_HOW TO COMPLETE THIS TASK_
Locate the line with "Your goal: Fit" in the material. Copy that line and each one after it, through the last, exactly and with nothing else.

______

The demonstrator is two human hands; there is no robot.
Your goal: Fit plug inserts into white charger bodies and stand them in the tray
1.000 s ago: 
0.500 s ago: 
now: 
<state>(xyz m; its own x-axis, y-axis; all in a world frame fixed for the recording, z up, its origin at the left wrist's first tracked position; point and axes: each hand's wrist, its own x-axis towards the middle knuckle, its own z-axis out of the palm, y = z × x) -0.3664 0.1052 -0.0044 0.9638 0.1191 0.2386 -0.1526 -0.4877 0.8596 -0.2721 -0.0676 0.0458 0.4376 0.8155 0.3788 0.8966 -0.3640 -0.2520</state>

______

_ANSWER FOR THE TASK_
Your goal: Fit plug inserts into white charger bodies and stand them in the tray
1.000 s ago: 
0.500 s ago: 
now: 
<state>(xyz m; its own x-axis, y-axis; all in a world frame fixed for the recording, z up, its origin at the left wrist's first tracked position; point and axes: each hand's wrist, its own x-axis towards the middle knuckle, its own z-axis out of the palm, y = z × x) -0.3664 0.1052 -0.0044 0.9638 0.1191 0.2386 -0.1526 -0.4877 0.8596 -0.2721 -0.0676 0.0458 0.4376 0.8155 0.3788 0.8966 -0.3640 -0.2520</state>

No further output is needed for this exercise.